### About this task
From the data below, tally each line that has "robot" in it, then give that tally without comment.

········

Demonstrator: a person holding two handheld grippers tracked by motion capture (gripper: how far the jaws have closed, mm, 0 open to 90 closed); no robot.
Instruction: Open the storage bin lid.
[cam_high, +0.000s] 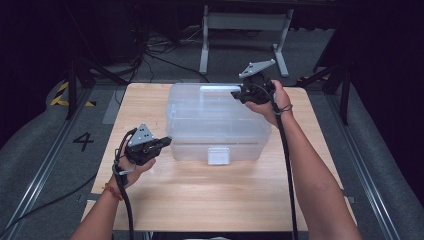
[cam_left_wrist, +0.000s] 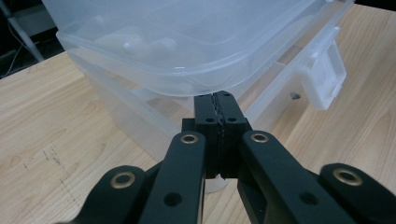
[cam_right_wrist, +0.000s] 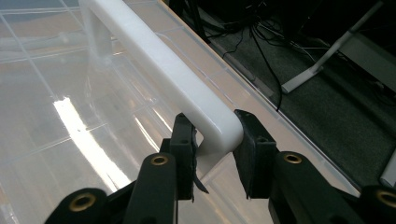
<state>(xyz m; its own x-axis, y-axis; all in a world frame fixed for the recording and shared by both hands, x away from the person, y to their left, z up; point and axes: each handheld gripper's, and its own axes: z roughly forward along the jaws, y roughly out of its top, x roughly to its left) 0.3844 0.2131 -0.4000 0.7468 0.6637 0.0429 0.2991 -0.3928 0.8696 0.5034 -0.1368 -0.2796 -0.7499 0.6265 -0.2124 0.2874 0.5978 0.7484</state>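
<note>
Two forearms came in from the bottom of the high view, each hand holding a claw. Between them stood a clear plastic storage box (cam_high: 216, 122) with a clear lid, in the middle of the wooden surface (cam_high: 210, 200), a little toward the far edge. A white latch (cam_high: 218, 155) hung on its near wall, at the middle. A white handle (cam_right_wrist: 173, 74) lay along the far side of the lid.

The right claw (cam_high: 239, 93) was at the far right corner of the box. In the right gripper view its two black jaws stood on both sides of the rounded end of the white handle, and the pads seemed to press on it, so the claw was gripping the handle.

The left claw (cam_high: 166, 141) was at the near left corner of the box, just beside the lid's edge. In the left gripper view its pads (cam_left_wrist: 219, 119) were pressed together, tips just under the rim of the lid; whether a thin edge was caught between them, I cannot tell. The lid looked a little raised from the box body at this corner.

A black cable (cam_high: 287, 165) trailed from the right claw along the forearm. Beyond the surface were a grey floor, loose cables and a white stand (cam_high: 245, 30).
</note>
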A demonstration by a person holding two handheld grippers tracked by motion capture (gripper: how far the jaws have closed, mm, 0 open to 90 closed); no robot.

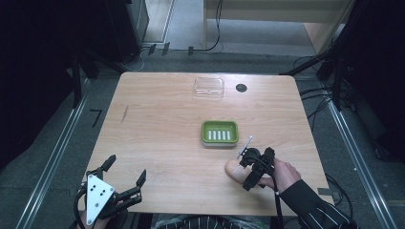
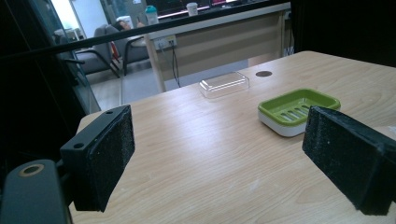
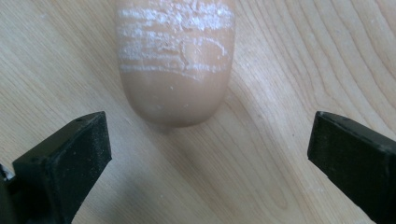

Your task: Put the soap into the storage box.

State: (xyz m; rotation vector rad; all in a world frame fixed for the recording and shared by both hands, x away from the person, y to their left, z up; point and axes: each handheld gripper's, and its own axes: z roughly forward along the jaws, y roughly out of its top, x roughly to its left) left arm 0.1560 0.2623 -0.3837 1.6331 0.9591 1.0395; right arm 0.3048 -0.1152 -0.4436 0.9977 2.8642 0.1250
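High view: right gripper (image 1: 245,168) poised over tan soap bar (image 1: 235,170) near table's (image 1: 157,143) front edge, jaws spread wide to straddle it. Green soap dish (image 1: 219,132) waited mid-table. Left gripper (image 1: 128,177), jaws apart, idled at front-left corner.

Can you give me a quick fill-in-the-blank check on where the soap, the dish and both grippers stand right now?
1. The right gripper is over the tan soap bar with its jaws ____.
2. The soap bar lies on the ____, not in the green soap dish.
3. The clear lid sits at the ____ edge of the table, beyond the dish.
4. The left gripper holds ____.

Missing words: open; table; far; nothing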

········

### Written response
2